__WHAT YOU ARE ASKED TO DO__
Which lines of the records below contain the string "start"? Report each of them.

━━━

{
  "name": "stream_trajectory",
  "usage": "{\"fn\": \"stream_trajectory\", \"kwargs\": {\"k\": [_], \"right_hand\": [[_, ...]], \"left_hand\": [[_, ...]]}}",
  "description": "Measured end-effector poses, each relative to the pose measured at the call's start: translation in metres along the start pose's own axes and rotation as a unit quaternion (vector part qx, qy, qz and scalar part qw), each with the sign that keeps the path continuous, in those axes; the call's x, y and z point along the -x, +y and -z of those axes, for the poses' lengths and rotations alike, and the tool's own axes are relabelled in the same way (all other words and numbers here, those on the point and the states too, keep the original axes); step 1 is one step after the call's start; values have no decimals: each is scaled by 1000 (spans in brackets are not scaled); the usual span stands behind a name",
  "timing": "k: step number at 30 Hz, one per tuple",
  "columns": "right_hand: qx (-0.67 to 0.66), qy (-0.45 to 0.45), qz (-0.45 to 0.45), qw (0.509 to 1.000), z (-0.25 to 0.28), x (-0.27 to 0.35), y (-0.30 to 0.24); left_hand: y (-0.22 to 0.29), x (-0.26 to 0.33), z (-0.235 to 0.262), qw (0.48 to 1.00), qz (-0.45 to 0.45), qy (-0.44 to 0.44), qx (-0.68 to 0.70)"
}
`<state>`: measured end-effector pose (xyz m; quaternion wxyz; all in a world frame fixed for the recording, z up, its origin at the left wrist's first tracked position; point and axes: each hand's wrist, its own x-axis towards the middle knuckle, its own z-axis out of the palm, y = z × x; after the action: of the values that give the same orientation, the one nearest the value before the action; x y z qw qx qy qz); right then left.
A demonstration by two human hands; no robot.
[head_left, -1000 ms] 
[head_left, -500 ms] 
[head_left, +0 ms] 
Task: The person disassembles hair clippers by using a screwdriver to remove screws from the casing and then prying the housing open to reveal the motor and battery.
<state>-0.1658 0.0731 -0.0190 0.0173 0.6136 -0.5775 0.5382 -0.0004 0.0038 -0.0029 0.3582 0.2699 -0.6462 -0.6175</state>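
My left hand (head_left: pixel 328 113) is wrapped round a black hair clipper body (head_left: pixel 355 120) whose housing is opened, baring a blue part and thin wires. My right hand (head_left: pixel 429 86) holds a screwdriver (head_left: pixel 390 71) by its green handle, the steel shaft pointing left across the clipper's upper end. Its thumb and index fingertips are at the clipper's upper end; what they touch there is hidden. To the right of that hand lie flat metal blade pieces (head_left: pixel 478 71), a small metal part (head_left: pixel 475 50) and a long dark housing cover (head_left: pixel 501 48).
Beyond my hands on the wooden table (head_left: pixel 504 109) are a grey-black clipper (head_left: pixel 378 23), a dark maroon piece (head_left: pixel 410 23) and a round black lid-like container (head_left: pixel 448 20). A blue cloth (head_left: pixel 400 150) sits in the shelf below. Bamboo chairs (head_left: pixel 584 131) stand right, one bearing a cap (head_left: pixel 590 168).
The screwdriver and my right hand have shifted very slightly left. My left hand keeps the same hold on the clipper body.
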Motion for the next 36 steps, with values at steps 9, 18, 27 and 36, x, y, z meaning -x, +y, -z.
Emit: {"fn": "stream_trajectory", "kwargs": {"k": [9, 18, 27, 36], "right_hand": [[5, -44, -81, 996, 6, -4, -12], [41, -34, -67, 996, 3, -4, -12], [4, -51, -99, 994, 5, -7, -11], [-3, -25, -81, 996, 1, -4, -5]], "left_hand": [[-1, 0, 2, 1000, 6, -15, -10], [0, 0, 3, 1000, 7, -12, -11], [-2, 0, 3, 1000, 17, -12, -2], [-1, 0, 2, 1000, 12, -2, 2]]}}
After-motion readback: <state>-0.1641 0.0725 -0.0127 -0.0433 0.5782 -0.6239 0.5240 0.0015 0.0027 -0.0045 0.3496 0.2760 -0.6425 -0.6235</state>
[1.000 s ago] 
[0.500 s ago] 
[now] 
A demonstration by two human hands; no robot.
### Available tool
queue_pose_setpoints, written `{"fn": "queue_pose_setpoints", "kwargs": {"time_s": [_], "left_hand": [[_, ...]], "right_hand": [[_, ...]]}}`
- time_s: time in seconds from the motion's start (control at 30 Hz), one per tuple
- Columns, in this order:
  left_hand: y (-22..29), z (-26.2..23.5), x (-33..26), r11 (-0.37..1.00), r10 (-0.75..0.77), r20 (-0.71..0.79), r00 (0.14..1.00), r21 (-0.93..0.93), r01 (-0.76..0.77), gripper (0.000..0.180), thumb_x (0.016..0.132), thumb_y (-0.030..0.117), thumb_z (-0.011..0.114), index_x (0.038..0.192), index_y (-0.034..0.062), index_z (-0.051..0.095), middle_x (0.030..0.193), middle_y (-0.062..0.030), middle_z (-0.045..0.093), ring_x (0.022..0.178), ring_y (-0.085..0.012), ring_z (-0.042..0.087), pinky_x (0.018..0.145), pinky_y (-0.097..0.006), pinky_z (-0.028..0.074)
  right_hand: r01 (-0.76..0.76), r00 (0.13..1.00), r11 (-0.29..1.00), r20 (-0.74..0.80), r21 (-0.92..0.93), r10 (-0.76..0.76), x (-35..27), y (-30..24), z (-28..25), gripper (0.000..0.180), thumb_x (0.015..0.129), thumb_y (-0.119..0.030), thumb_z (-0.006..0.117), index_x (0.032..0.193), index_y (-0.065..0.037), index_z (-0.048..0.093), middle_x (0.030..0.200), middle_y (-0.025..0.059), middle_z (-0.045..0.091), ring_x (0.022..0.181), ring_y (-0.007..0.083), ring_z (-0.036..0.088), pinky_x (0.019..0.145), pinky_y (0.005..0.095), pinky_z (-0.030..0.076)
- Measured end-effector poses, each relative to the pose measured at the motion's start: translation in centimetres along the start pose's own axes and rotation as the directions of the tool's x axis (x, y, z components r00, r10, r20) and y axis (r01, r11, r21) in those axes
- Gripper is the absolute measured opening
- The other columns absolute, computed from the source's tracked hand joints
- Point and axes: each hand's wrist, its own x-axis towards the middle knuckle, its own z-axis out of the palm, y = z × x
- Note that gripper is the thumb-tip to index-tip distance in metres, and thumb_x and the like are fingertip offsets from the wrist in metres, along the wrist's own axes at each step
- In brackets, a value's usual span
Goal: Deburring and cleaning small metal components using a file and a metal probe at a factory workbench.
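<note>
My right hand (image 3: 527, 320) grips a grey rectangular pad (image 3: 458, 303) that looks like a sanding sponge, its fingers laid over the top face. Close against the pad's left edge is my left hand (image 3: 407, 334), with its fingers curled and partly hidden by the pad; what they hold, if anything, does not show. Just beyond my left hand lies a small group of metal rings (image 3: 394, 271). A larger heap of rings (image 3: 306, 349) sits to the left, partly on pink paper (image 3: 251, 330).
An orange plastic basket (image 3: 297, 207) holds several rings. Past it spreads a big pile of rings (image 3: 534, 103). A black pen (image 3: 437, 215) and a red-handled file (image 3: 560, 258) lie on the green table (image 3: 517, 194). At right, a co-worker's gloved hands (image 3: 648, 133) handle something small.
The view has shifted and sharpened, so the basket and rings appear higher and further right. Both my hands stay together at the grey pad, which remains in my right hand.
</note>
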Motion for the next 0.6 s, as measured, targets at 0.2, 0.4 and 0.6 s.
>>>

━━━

__RESPONSE BOX__
  "description": "Measured end-effector poses, each relative to the pose measured at the call's start: translation in metres along the start pose's own axes and rotation as a unit quaternion (vector part qx, qy, qz and scalar part qw), each with the sign that keeps the path continuous, in those axes; the call's x, y and z point along the -x, +y and -z of those axes, for the poses' lengths and rotations alike, and the tool's own axes are relabelled in the same way (all other words and numbers here, those on the point and the states too, keep the original axes); step 1 is one step after the call's start; values have no decimals: each is scaled by 1000 (spans in brackets are not scaled); the usual span stands behind a name",
- time_s: time in seconds from the motion's start (control at 30 Hz), one per tuple
- Measured end-effector poses, each relative to the pose measured at the motion's start: translation in centimetres along the start pose's own axes and rotation as the directions of the tool's x axis (x, y, z components r00, r10, r20) and y axis (r01, r11, r21) in those axes

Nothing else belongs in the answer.